8.15 Plotting residuals from a simple linear regression
We can use the resid
function to obtain the residuals from a saved model. These residuals can then be plotted using a density plot in the usual way:
<- resid(model)
residuals plot(density(residuals))
Activities
Activity 8.1
To investigate how body weight (kg) effects blood plasma volume (mL), data were collected from 30 participants and a simple linear regression analysis was conducted. The slope of the regression was 68 (95% confidence interval 52 to 84) and the intercept was −1570 (95% confidence interval −2655 to −492).
[You do not need software for this Activity]
- What is the outcome variable and explanatory (exposure) variable?
- Interpret the regression slope and its 95% CI
- Write the regression equation
- If we randomly sampled a person from the population and found that their weight is 80kg, what would be the predicted value of plasma volume for this person?
Activity 8.2
To examine whether age predicts IQ, data were collected on 104 people. Use the data in the file Activity_8.2.rds
to answer the following questions.
- What is the outcome variable and the explanatory variable?
- Create a scatter plot with the two variables. What can you infer from the scatter plot?
- Obtain the correlation coefficient between age and IQ and interpret it.
- Conduct a simple linear regression and report the relationship between the two variables including the interpretation of the R2 value. Are the assumptions for linear regression met in this model?
- What could you infer about the association between age and IQ in the population, based on the results of the regression analysis in this sample?
Activity 8.3
Which of the following correlation coefficients indicates the weakest linear relationship and why?
- r = 0.72
- r = 0.41
- r = 0.13
- r = −0.33
- r = −0.84
Activity 8.4
Are the following statements true or false?
- If a correlation coefficient is closer to 1.00 than to 0.00, this indicates that the outcome is caused by the exposure.
- If a researcher has data on two variables, there will be a higher correlation if the two means are close together and a lower correlation if the two means are far apart.
Supplementary Activity 8.5
A cross-sectional study was conducted to examine the association between gestational age and systolic blood pressure in low birthweight babies. Data were collected at birth from 60 low birthweight babies and saved in the file Activity_8.5_babies.csv. The dataset contains the following variables:
- ID: participant ID number
- sbp: systolic blood pressure (mmHg)
- gestage: gestational age (weeks)
In this analysis, the researchers are interested in assessing the association between systolic blood pressure (the outcome variable) and gestational age (the explanatory variable).

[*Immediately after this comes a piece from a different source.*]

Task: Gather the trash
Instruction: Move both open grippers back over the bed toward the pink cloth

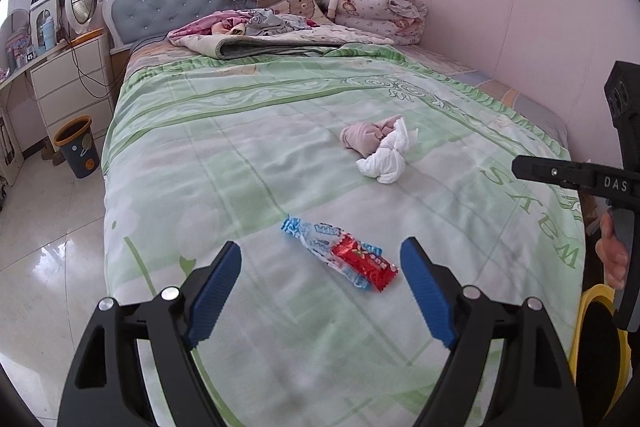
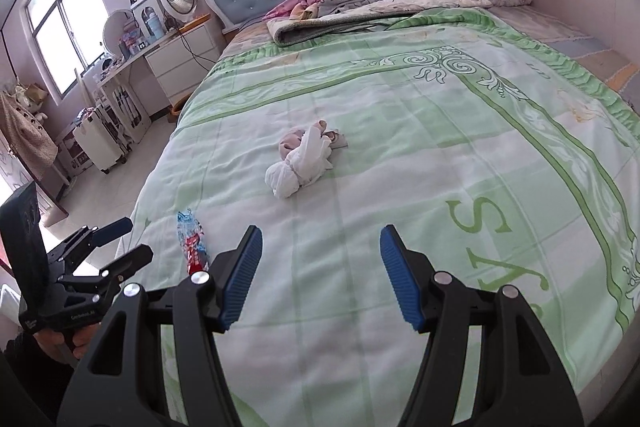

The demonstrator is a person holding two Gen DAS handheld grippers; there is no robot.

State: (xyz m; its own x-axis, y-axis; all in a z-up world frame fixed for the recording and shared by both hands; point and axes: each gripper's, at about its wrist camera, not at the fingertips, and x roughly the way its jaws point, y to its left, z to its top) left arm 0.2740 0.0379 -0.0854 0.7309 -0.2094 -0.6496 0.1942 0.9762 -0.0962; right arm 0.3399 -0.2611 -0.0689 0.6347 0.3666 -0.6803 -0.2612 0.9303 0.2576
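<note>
Two grippers are held wide and empty above the bed (image 1: 240,155). Left gripper (image 1: 320,291) is aimed at the snack wrapper (image 1: 344,257); right gripper (image 2: 320,277) at the crumpled tissue (image 2: 304,163).

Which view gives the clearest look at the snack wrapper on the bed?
The left wrist view. There the snack wrapper lies flat on the green bedspread ahead of the open left gripper, its red and blue print fully visible. The right wrist view shows it only edge-on, foreshortened, and partly hidden behind a finger.
</note>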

NOTE: there is no need to apply clinical knowledge to the values of systolic blood pressure.
- Produce a scatter plot summarising the relationship between systolic blood pressure and gestational age, and describe this relationship.
- Estimate the correlation coefficient between systolic blood pressure and gestational age, and interpret it.
- Fit a simple linear regression model predicting systolic blood pressure from gestational age, and present the estimated regression equation.
- Are the assumptions of simple linear regression satisfied for your regression model? Provide evidence to support your claim.
- Summarise your regression model in a brief conclusion.